Maybe it’s not about Texans making up their minds per se, as much as it’s about Texans willing to defend those symbols — in this case, the state flower — they believe represent the Texas psyche. Remember the Alamo? Remember the line drawn in the dirt? It was that kind of an event — at least in the minds of Texans — except no one got hurt.
According to one version of the story, it was in the early months of 1901 that a little group of ladies from the National Society of the Colonial Dames of America in the State of Texas descended upon the Texas Congress with a painting of wildflowers tucked beneath their arms. Their goal was to have the bluebonnet adopted as the official state flower of Texas. When they had the attention of the legislature, they pulled out their pièce de résistance, a landscape painting of Lupinus subcarnosus bluebonnets. That did the trick. The bluebonnet had won the legislators’ hearts and on March 7, 1901, the 27th Texas Legislature adopted the bluebonnet, specifically Lupinus subcarnosus, as the official Texas state flower.
The line was drawn in the dirt. And so began the dispute that would become known as “The Bluebonnet War.”
The problem was the chosen state flower, Lupinus subcarnosus, is the daintier and less showy cousin of the flower most Texans consider the Texas bluebonnet, Lupinus texensis. This cousin typically known as the Sandyland bluebonnet is found in the sandy soils of southern Central Texas to the northern parts of Hidalgo County in the Rio Grande valley. Standing between 6 to 12 inches and more royal-blue in color, Lupinus subcarnosus is not the bluebonnet that inspires countless artists and photographers. While both are native to Texas, Lupinus texensisis considered the more impressive of the bluebonnets.
As all Texans know, being associated with words such as dainty and unimpressive just doesn’t sit right with us.
Anyone remember the license plate controversy of 1989? The Texas DMV had designed a new license plate and obviously someone who hadn’t grown up in Texas was put in charge of creating a catchy license plate slogan. The best he or she could do was “The Friendship State.” Now we all know the word Texas means “friends” but don’t go all mamsy pamsy on us and start calling us “The Friendship State.” That don’t sit right. Texans weren’t going to stand for it and we didn’t. The controversy went on for some time and fortunately someone got a clue and suggested the phrase “The Lone Star State.” Texans concurred and the slogan has been part of Texas license plates since 1992.

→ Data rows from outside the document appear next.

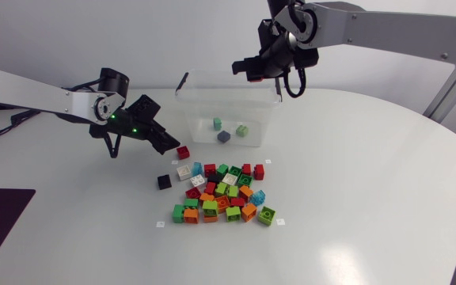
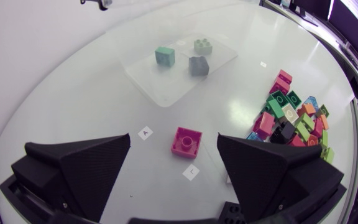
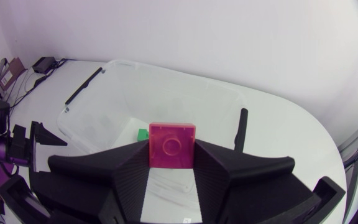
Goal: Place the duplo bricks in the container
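A red square duplo brick (image 3: pixel 173 144) is pinched between the fingers of the right gripper (image 1: pixel 253 70), held in the air over the rear edge of the clear plastic container (image 1: pixel 190 119). Inside the container lie three bricks: a teal brick (image 1: pixel 218 123), a pale green brick (image 1: pixel 242 131) and a grey-blue brick (image 1: pixel 224 136). Just in front of the container's left corner, a second red brick (image 1: pixel 183 152) sits on the white table (image 1: pixel 370 206) between the spread fingers of the left gripper (image 1: pixel 165 144), touched by neither. Farther in front of the container lies a heap of mixed-coloured bricks (image 1: pixel 226 194). A single black brick (image 1: pixel 164 181) lies in front of the container's left side, apart from the heap.
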`<state>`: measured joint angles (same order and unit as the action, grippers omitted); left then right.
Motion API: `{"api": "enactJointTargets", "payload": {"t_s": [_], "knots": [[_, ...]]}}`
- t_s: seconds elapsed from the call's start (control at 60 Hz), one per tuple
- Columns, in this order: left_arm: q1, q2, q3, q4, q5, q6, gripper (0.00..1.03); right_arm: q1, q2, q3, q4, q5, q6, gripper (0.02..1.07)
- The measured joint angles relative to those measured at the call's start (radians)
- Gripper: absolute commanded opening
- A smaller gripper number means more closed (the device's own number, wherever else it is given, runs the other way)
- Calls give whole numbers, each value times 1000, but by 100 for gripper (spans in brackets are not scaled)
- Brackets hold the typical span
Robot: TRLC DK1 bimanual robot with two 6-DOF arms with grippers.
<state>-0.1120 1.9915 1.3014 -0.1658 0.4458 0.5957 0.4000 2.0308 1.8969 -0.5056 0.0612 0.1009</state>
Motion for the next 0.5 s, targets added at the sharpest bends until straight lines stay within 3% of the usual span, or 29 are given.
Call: {"api": "enactJointTargets", "payload": {"t_s": [0.1,0.183,0.233,0.5], "knots": [[0,27,10,0,6,18,98,3,49,70,-18,2,0,62],[0,54,24,-1,15,35,98,5,87,118,-32,7,0,87],[0,71,37,-16,18,52,98,5,110,149,-51,8,0,96],[-8,138,132,-138,26,162,98,11,109,143,-79,14,0,100]]}}
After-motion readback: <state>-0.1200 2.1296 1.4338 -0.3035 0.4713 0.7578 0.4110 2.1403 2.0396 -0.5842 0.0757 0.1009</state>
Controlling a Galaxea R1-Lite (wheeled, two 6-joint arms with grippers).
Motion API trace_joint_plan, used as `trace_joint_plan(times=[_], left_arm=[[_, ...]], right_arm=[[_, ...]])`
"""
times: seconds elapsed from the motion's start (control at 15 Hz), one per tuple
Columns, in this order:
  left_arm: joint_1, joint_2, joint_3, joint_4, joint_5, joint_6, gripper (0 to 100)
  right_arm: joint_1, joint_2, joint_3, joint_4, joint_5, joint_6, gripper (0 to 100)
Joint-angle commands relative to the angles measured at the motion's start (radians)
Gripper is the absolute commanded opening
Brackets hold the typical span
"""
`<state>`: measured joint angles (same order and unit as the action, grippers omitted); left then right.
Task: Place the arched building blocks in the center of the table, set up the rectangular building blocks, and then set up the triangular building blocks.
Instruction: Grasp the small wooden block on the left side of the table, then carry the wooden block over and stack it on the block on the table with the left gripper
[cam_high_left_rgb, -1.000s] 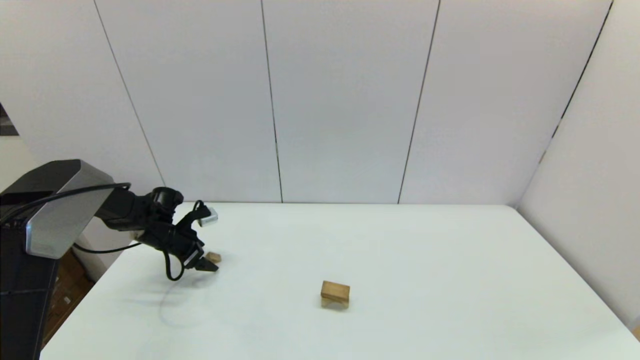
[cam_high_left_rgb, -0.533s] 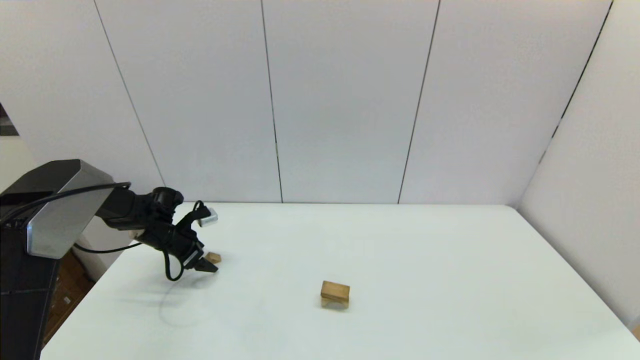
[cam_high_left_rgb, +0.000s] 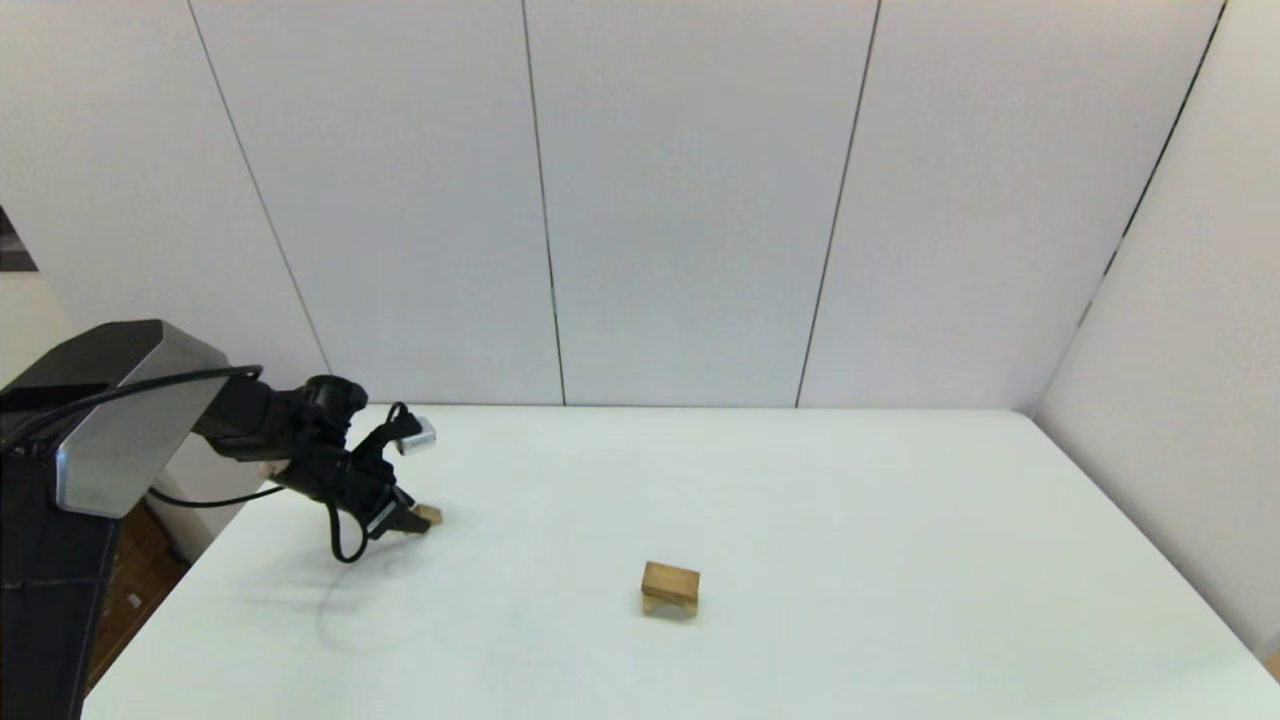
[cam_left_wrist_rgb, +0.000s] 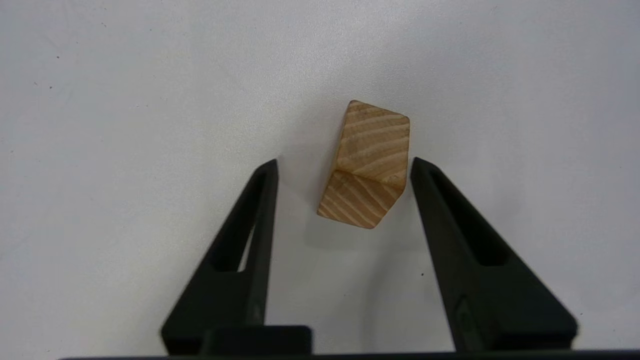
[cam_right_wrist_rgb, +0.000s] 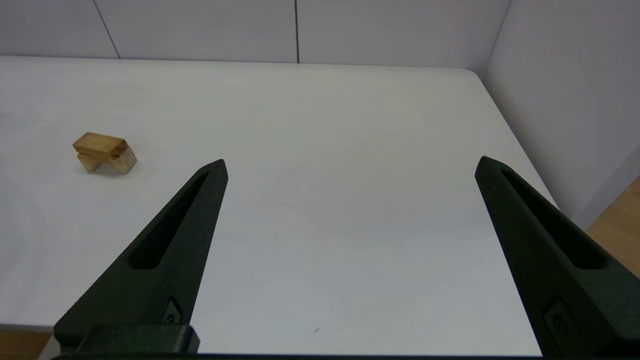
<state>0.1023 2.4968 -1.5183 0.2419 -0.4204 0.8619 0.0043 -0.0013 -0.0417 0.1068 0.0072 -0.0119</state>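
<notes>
The triangular wedge (cam_left_wrist_rgb: 367, 165) lies on the white table (cam_high_left_rgb: 800, 520) at its left side. My left gripper (cam_left_wrist_rgb: 344, 164) is open around it, and the wedge sits nearer one finger (cam_left_wrist_rgb: 435, 200) than the other. In the head view the left gripper (cam_high_left_rgb: 412, 524) is low over the table, right at the wedge (cam_high_left_rgb: 429, 514). Near the table's middle the arched block (cam_high_left_rgb: 667, 603) stands on its legs with the rectangular slab (cam_high_left_rgb: 671, 578) lying flat on it. The right wrist view shows the slab (cam_right_wrist_rgb: 100, 143) on the arch (cam_right_wrist_rgb: 111, 160). My right gripper (cam_right_wrist_rgb: 351, 164) is open and holds nothing, parked near the table's front edge.
White wall panels (cam_high_left_rgb: 680, 200) close the back and the right side of the table. The table's left edge (cam_high_left_rgb: 190, 580) runs just beside the left arm, with a wooden floor below.
My left gripper has drawn slightly back and up toward the wedge, so its fingertips now stand beside it. The stacked blocks have not moved.
</notes>
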Motion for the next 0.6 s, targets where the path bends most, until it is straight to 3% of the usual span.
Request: trace_joint_plan(times=[0.07,0.4,0.6], left_arm=[[-0.001,0.001,0.000,0.002,-0.003,0.005,0],[-0.006,-0.039,-0.010,0.017,-0.031,-0.007,0],[-0.121,-0.236,-0.016,0.109,-0.123,-0.069,0]], right_arm=[[0.000,0.000,0.000,0.001,0.000,0.000,100],[0.000,0.000,0.000,0.001,0.000,0.000,100],[0.000,0.000,0.000,0.001,0.000,0.000,100]])
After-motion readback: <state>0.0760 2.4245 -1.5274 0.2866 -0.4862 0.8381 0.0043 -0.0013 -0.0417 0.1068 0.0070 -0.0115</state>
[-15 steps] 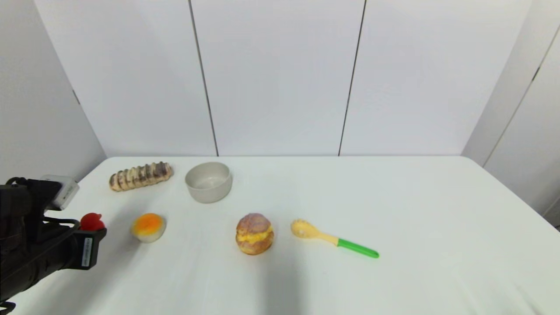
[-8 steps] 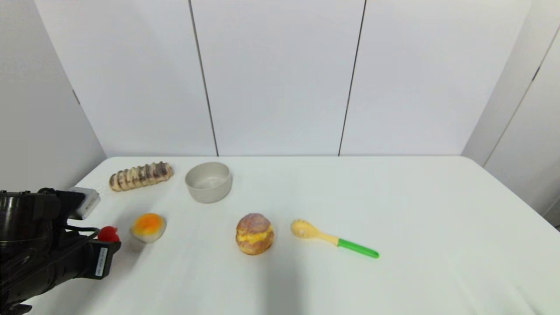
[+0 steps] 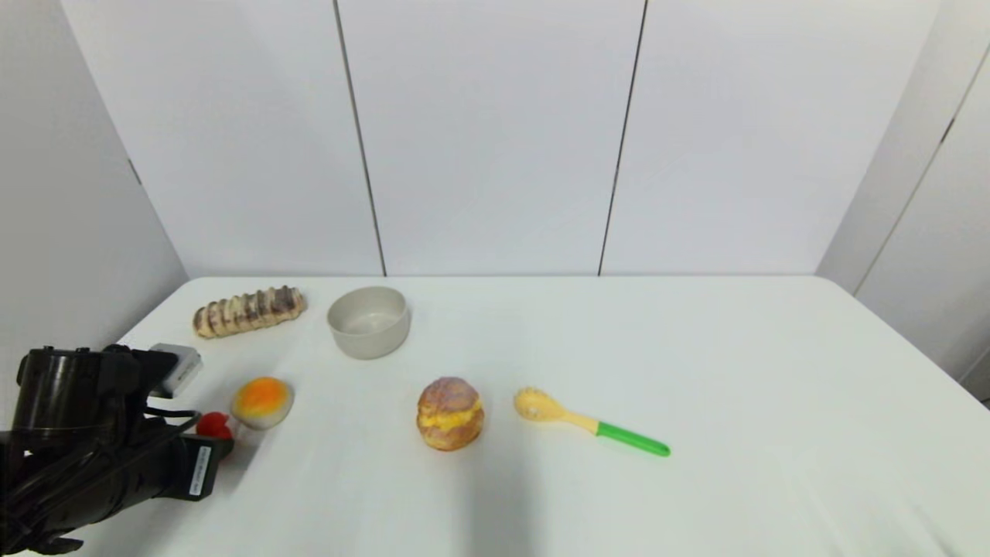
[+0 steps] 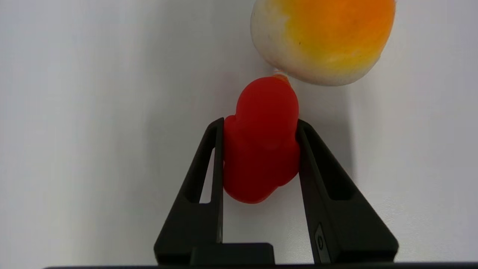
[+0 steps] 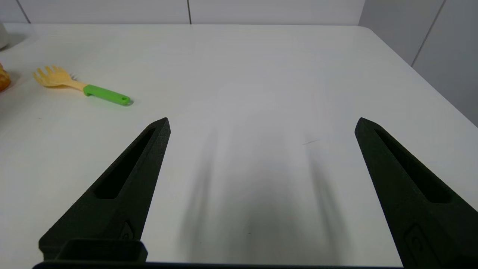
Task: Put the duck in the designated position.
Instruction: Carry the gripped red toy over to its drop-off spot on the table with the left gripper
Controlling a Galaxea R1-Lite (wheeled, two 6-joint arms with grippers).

Unfortunately, the state flower controversy didn’t extinguish itself that quickly. The debate continued to simmer in the Texas Legislature for 70 years. The line was drawn — the Colonial Dames on one side vying for Lupinus subcarnosus and every other Texan on the other side rooting for Lupinus texensis. In a stroke of brilliance and in the spirit of true compromise — and in the hopes no one would be offended — on March 8, 1971, the 62nd Texas Legislature considered Lupinus texensis “… the most beautiful species of bluebonnet …” and resolved that it “… and any other variety of bluebonnet not heretofore recorded by recognized along with the Lupinus subcarnosus as the official state flower of the State of Texas.”
And with that resolution, Texas adopted five state flowers.
Five state flowers? What? Yes, five state flowers. You see when the 62nd legislature wrote their resolution they were politically astute enough to include the phrase “… and any other variety of bluebonnet not heretofore recorded … .” They wanted to thwart any future attempts to stir up controversy regarding the selection of the official state flower. And with a stroke of their pens they put the war to rest.
Now it’s not known through the historical record whether or not the legislators were aware that three other species of bluebonnet existed in Texas other than Lupinus subcarnosus and Lupinus texensis. They are Lupinus Havardii, also known as the Big Bend bluebonnet, Lupinus concinnus, known as annual lupine and typically found in the Trans-Pecos region, and Lupinus plattensis, also known as the dunes or plains bluebonnet and is found in the sandy dunes of the Texas panhandle.
So before the ink had begun to dry on their resolution of 1971, the state of Texas became the only state in the union to adopt five flowers as its official state flower!